We previously discussed how Kroger is eyeing real estate development in India. Though it sounds very random for a U.S. grocery chain giant to enter a foreign market like that, the real estate market in India is on fire right now. Besides, such a move would provide Kroger with some very strategic advantages in any future international expansion.

Now real estate might be bandied about by the Target Corporation as well, though for a slightly different reason. According to the Minneapolis Star-Tribune, activist hedge fund manager William Ackman predicted Target’s stock value could improve 240% with a few strategic business moves, including the liquidation of their roughly $42 billion in real estate holdings. In an unusual retail decision, Target has chosen to own 95 percent of its retail locations in order to “maintain control over stores and avoid complicated leases,” the article states. Ackmann wrote a Dec. 27 letter to his investors that stated the following:

“In our view, the stock market gives Target no credit for its large and valuable real estate portfolio… We believe that there are transactions that will enable Target to monetize the company’s real estate and development business in a tax-efficient manner.”

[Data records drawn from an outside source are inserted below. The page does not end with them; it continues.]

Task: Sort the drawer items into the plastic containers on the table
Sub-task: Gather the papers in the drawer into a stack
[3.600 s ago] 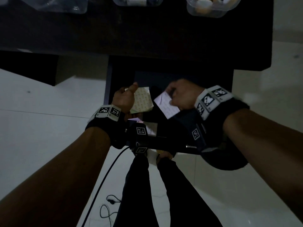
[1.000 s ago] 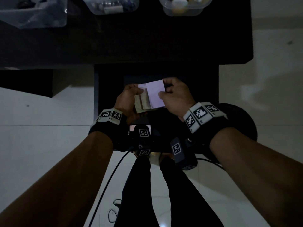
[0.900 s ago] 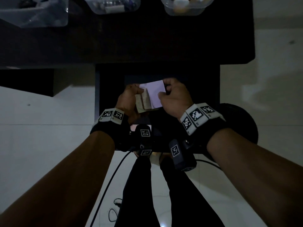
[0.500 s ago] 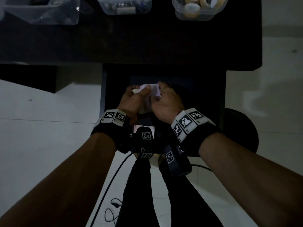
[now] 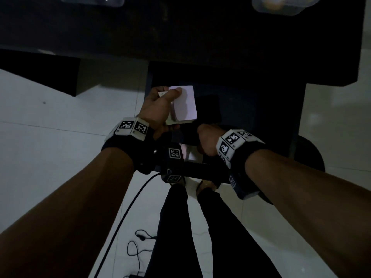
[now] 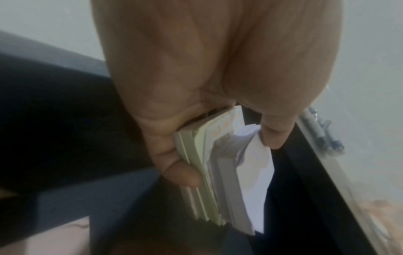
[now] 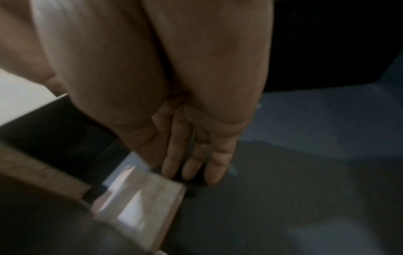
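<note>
A dark table (image 5: 180, 33) spans the top of the head view, with clear plastic containers (image 5: 281, 5) standing on its far edge. Below it an open dark drawer (image 5: 251, 109) juts out over a pale tiled floor (image 5: 50, 147), where a thin black cable (image 5: 138, 241) lies coiled.

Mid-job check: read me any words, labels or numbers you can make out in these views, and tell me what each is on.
No readable text in any view.
Wristbands: black-and-white square code patterns only, with tiny marks beside them too small to read.
Stack of cards held by the left hand: top face blank; the left wrist view shows faint orange print on some edges, too blurred to read.
Right hand: holds nothing with writing.
</note>
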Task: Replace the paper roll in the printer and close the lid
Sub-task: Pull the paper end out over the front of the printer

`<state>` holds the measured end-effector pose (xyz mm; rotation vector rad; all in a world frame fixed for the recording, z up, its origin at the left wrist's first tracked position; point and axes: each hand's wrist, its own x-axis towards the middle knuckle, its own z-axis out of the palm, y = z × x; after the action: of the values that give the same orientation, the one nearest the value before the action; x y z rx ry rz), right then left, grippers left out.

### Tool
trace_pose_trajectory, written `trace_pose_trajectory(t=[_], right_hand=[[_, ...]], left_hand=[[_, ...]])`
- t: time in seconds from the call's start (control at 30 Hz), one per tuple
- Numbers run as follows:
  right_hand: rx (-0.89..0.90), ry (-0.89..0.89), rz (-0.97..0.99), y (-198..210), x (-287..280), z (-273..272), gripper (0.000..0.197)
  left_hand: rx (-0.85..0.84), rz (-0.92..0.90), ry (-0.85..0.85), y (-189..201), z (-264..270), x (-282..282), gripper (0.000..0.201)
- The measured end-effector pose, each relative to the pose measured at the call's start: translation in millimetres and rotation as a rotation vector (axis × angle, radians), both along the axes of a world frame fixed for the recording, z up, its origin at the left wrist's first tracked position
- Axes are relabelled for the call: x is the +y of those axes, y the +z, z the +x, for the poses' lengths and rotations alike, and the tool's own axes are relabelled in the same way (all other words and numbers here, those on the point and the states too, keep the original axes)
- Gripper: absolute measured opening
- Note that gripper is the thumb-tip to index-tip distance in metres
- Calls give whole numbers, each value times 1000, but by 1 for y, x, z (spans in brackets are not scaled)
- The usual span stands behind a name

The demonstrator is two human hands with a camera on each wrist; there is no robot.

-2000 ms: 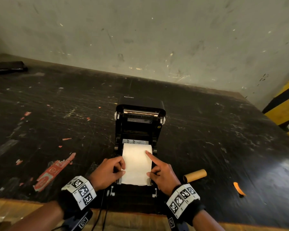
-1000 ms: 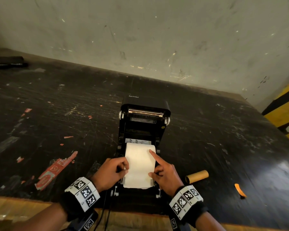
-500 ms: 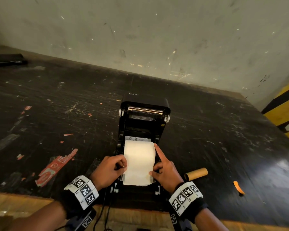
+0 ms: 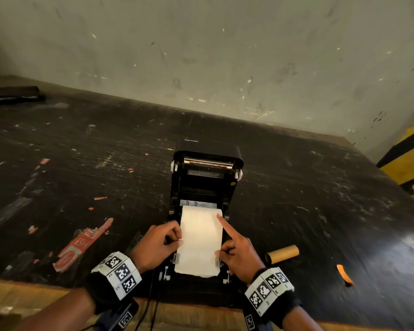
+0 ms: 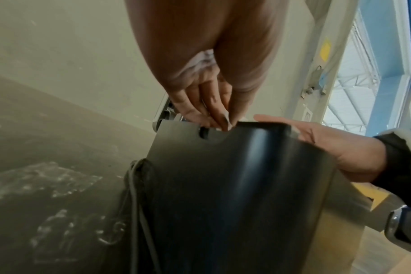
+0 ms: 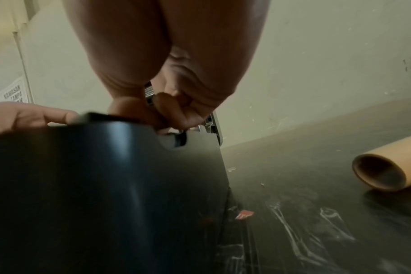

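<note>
Since half a second ago, we are seeing the right hand (image 4: pixel 237 255) slide its straight index finger up the right edge of the paper strip (image 4: pixel 200 240), its tip now touching the strip's upper right corner, while the left hand (image 4: pixel 157 246) is staying at the strip's left edge. We are seeing the left hand's fingers curled, thumb and fingertips pinching that edge of the paper. The right hand's other fingers are curling at the strip's lower right edge, the thumb lying on the paper; whether they are truly gripping it we cannot tell. The strip is lying at lower centre of the head view, drawn out over the front of the black printer (image 4: pixel 201 187). The printer's lid (image 4: pixel 208 158) is standing open above it. An empty cardboard core (image 4: pixel 282 254) is lying on the dark table (image 4: pixel 81 163), to the right of the hands.
</note>
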<state>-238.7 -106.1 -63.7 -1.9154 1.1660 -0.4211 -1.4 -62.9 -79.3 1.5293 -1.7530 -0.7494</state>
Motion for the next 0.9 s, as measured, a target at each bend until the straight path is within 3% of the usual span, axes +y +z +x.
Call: trace_pose_trajectory(t=[0.17, 0.27, 0.47, 0.6, 0.7, 0.83, 0.9], right_hand=[[8, -34, -28, 2, -5, 0, 71], [3, -8, -42, -5, -2, 1, 82], [-3, 11, -68, -12, -2, -3, 82], [27, 6, -126, -15, 1, -8, 76], [78, -24, -286, -14, 8, -13, 67], [65, 56, -445, -16, 22, -16, 42], [64, 146, -450, -20, 29, -17, 50]], left_hand=[[-49, 48, -95, 2, 0, 1, 20], [-57, 40, -85, 3, 0, 2, 14], [-57, -1, -22, 1, -6, 9, 14], [-133, 8, -38, -1, -3, 12, 15], [-245, -118, 15, -2, -5, 17, 14], [-363, -194, -51, -3, -4, 26, 44], [-467, -268, -39, -4, -3, 30, 42]])
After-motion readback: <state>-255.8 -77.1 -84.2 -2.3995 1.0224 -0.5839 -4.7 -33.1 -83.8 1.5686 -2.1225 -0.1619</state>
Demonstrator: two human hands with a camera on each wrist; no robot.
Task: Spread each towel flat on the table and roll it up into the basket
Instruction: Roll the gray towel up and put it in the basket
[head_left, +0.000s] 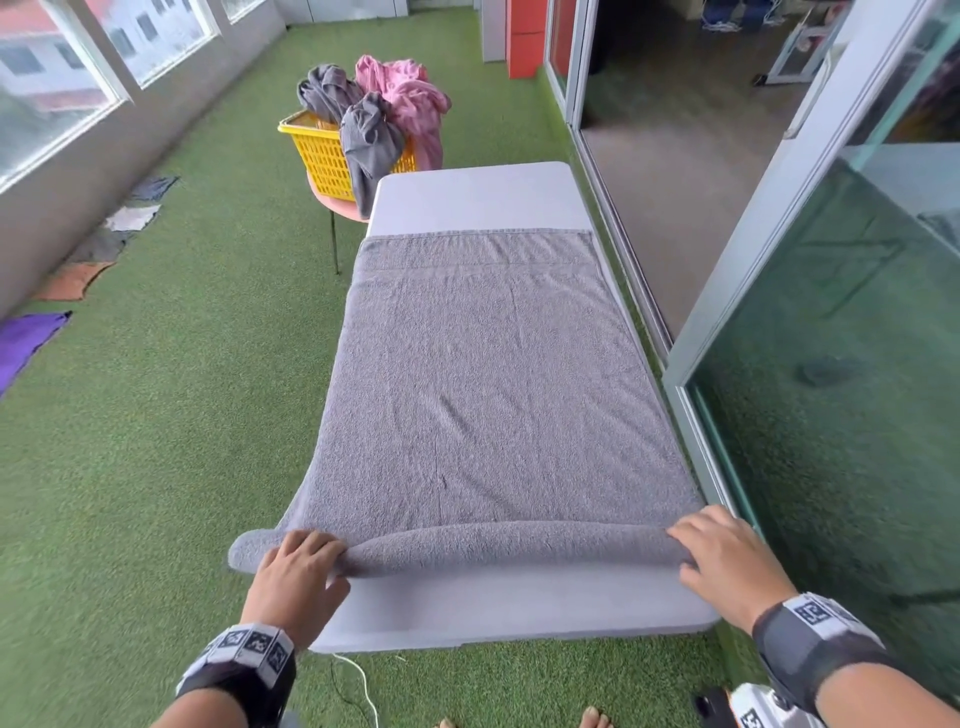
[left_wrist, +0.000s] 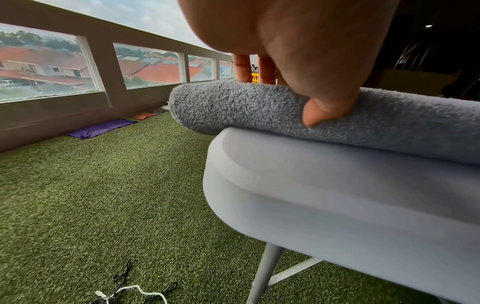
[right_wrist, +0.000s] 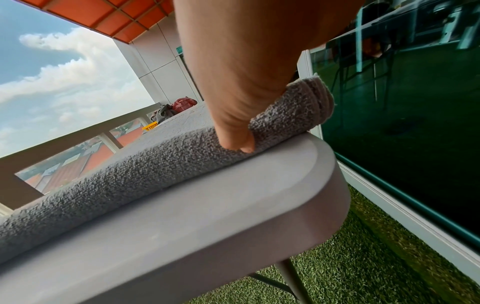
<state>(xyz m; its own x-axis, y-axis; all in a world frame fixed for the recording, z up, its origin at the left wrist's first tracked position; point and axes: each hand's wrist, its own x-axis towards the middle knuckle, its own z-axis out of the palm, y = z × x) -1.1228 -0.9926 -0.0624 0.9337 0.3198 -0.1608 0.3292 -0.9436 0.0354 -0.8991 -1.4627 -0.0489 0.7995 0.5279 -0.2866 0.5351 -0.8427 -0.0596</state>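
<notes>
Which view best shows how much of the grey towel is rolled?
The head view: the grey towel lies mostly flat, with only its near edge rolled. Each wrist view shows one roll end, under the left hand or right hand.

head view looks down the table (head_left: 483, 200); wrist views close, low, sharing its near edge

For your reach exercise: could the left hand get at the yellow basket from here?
Probably not. The left hand grips the grey towel at the table's near end; the yellow basket stands beyond its far end.
</notes>
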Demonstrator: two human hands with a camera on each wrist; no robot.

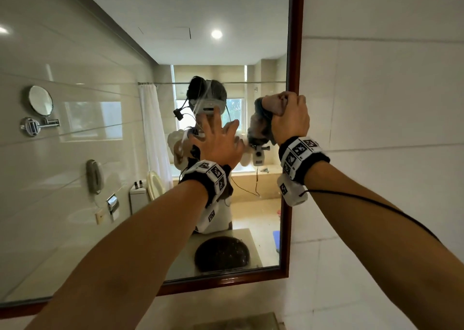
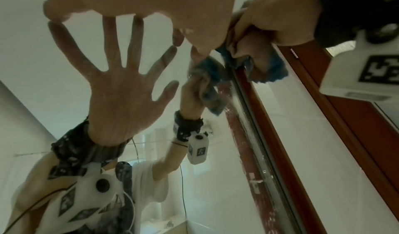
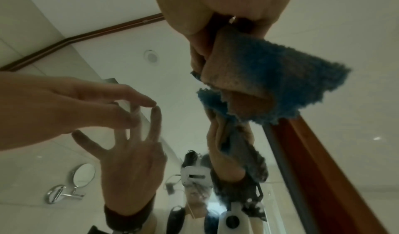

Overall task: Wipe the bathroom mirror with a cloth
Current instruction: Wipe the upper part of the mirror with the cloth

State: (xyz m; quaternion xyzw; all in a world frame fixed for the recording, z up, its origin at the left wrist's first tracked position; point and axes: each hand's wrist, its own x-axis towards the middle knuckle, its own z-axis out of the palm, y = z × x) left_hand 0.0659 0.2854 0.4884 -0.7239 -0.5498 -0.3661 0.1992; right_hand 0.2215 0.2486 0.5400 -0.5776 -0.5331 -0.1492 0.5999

Ackmann plans to meet with Target to discuss his analysis of its real estate options early this year. He met in August with the company to discuss his suggestions that it amp up the share buyback initiative and sell off its credit card business. The company soon announced it was considering plans along those lines. So Ackmann’s opinion holds considerable sway, which explains why he bought nearly 10 percent of Target’s total shares. As it turns out, it’s not just because his family shops there, as he had previously alluded to.

It may seem an odd time to look at U.S. real estate as a boost to corporate value, but as previously noted here, commercial real estate is doing just fine, with retail space being one of the strongest sectors.